We then analyzed the distribution of the significantly mutated APL and AML genes (n=44) across all samples (n=239). Twenty-eight genes (64%) were mutated in more than one cytogenetic subgroup, covering 383 of the 416 mutations identified in all samples (92%). In the remaining 16 genes (36%), mutations were instead associated with a specific subgroup, corresponding to just 33 of the identified mutations (8%) and suggesting that subgroup specificity might be due to their low frequency. Indeed, we found a significant correlation between frequency of mutations per gene and numbers of subgroups where it is mutated (Spearman’s coefficient value of 0.93). As regards APLs, 5 of the 8 significantly mutated genes were also found in other AML cytogenetic subgroups (FLT3; WT1; KRAS; CSMD1 and DDR2), covering a total of 100 mutations, while 3 (CALR; REV3L and TCERG1L) were only found in APLs, covering 6 mutations. Three genes that were found significantly mutated in other AML subgroups were also mutated in APLs (PHF6, FAM5C and PTPN11).

Together, these results imply that different myeloid leukemias, including APLs, share the same subset of cooperating mutations, and are consistent with a scenario whereby specific initiating mutations interact with a common pool of highly heterogeneous, yet phenotypically equivalent, cooperating mutations. Indirect evidence, however, suggests that the pool of cooperating mutations in AMLs is not yet entirely defined, and that sequencing of additional AMLs is needed.
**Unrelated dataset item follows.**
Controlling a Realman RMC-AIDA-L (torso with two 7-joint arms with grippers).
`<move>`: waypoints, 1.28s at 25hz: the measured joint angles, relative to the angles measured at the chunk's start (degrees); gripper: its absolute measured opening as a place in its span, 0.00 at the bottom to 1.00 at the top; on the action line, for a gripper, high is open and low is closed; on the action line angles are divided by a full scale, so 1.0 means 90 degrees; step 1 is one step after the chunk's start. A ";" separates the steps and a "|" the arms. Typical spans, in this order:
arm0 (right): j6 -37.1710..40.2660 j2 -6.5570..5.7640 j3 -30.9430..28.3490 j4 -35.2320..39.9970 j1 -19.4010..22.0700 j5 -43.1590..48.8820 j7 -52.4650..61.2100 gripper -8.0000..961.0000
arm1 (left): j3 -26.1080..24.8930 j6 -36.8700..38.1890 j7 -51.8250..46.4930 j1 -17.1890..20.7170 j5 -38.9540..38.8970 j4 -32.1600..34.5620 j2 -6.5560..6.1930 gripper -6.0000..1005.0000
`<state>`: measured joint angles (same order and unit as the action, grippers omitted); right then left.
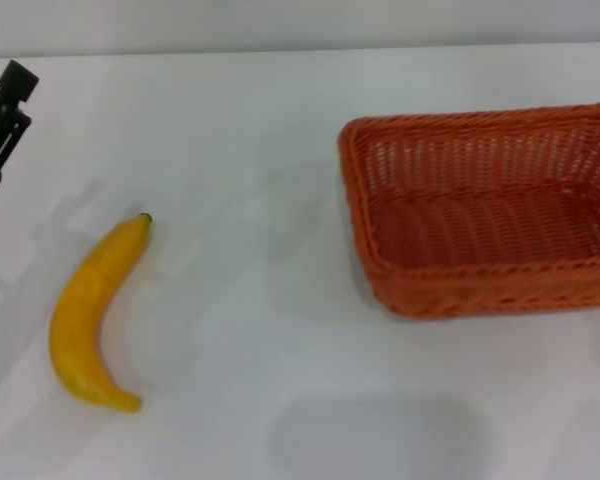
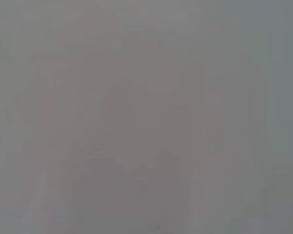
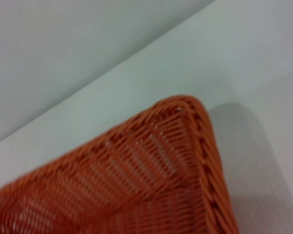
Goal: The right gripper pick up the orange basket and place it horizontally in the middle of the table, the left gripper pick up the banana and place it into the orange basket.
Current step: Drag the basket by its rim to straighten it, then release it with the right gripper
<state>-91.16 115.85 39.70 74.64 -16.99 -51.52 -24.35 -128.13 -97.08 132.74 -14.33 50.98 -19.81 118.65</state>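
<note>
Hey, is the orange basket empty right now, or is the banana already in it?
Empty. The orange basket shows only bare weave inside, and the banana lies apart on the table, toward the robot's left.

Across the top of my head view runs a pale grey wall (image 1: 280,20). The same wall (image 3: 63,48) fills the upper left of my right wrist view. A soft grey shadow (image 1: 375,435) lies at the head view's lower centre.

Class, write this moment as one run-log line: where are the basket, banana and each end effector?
basket: table's right, empty | banana: left, on table | left end effector: far left, off banana | right end effector: unseen
</note>
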 joint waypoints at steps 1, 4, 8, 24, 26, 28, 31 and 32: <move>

In fact, due to the limited size of some samples (for example, in selected AML subgroups such as those with rearrangements of CBFB, RUNX1 or MLL), it is likely that our statistical analyses do not allow the identification of all the driver mutations in AML. Among all the mutated genes (n=1559), 3% (n=45) were mutated at statistically significant frequency (driver mutations). Among the others (passenger mutations), however, we identified mutations that have been causally implicated in the pathogenesis of AMLs (for example, ETV6, JAK2, NOTCH1, NUMA1, PRDM16, CBL, CBFB, CHIC2, ELF4, NSD1 and PDGFRB) or other cancers (for example, PTEN, MYC, ARID1A, SF3B1, EGFR, NF1, THRAP3, MED12, KDR, IKZF1, DAXX and SETD2).